WHAT IS REQUIRED: Starting at the line that contains "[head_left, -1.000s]" in the listing below, write out every line word for word until you have written the line that contains "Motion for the".

== Segment start ==

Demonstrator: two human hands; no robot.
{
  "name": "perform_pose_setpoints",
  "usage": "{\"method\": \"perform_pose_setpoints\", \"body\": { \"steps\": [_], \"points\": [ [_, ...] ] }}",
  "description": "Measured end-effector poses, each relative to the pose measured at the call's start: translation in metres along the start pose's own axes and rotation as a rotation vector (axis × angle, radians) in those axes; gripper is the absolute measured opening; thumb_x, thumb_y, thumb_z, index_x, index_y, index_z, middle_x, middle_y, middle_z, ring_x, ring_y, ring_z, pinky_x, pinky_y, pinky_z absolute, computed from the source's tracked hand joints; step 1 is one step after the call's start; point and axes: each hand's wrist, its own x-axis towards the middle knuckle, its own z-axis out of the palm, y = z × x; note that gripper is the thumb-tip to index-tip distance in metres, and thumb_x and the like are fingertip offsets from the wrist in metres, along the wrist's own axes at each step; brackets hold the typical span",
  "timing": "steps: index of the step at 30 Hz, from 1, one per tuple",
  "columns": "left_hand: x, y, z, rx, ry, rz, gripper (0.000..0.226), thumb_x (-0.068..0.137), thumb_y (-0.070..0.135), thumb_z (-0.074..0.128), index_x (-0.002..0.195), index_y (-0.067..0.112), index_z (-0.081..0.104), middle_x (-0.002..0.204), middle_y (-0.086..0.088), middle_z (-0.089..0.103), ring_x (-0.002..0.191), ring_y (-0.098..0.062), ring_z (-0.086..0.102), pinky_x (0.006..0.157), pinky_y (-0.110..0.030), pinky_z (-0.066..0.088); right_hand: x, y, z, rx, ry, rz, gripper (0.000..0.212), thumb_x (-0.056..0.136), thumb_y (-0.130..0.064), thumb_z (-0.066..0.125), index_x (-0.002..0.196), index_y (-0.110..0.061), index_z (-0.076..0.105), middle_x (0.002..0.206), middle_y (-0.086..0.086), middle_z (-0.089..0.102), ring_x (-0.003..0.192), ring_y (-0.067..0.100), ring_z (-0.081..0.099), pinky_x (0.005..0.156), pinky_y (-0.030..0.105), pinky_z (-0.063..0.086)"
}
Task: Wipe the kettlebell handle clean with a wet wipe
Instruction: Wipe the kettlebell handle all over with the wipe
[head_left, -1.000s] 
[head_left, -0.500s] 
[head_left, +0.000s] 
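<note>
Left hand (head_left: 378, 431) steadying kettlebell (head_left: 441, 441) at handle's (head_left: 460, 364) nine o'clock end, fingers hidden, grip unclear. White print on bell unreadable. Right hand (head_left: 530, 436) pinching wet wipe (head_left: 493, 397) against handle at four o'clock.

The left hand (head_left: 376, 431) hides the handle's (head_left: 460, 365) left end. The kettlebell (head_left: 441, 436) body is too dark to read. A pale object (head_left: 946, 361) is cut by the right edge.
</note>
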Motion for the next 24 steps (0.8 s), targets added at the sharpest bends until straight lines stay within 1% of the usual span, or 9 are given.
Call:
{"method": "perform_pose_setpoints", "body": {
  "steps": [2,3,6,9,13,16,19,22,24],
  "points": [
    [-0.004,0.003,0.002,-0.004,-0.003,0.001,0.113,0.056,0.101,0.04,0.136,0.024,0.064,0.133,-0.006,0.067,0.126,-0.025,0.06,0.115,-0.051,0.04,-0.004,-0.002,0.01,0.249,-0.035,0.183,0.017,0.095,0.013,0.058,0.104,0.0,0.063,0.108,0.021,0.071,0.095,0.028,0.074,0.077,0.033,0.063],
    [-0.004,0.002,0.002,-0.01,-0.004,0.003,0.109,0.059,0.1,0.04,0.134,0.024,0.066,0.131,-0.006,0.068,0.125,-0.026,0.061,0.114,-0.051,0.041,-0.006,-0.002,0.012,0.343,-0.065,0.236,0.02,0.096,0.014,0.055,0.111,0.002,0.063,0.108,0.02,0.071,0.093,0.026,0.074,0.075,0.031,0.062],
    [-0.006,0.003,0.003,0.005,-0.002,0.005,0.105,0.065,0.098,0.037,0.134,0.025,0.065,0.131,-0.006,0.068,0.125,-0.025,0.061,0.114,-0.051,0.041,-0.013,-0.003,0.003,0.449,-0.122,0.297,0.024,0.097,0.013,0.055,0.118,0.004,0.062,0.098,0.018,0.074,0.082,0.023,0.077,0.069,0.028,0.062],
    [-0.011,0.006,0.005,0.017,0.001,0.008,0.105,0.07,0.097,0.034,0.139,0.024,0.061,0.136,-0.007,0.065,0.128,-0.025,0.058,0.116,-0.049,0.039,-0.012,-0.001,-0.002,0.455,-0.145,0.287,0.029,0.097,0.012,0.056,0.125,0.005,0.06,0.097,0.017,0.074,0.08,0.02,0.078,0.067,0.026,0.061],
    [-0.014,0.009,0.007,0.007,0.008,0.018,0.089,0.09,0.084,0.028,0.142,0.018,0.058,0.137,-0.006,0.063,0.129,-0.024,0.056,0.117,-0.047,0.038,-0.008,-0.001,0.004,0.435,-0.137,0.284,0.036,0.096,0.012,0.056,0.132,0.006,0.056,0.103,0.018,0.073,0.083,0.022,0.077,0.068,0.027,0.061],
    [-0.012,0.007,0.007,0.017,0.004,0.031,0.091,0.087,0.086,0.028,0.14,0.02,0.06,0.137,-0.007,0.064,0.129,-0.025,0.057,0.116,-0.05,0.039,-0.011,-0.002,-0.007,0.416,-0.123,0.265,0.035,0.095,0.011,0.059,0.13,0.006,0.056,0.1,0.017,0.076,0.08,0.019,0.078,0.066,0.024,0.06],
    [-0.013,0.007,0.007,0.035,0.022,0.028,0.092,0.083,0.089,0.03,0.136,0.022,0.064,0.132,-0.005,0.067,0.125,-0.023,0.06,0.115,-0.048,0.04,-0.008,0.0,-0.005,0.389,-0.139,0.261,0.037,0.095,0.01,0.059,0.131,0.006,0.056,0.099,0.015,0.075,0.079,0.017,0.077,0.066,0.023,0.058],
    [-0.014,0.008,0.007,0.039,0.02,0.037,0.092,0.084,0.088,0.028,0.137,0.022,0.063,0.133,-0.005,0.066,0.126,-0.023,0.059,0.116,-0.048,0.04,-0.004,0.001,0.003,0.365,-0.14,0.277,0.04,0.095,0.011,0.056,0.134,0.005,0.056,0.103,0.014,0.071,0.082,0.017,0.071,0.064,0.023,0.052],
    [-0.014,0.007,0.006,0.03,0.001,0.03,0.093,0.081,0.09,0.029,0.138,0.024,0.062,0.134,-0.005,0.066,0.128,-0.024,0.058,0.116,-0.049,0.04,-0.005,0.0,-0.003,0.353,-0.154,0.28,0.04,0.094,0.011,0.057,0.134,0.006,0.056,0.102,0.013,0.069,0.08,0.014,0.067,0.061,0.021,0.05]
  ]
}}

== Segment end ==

SOLUTION TO THIS PROBLEM:
[head_left, -1.000s] 
[head_left, -0.500s] 
[head_left, +0.000s] 
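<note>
Left hand (head_left: 378, 431) steadying kettlebell (head_left: 441, 441) at handle's (head_left: 460, 364) nine o'clock end, fingers hidden, grip unclear. White print on bell unreadable. Right hand (head_left: 530, 436) pinching wet wipe (head_left: 493, 397) against handle at four o'clock.

The left hand (head_left: 376, 431) hides the handle's (head_left: 460, 365) left end. The kettlebell (head_left: 441, 436) body is too dark to read. A pale object (head_left: 946, 361) is cut by the right edge.
</note>
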Motion for the next 24 steps (0.8 s), targets added at the sharpest bends until straight lines stay within 1% of the usual span, or 9 are given.

The answer contains nothing further.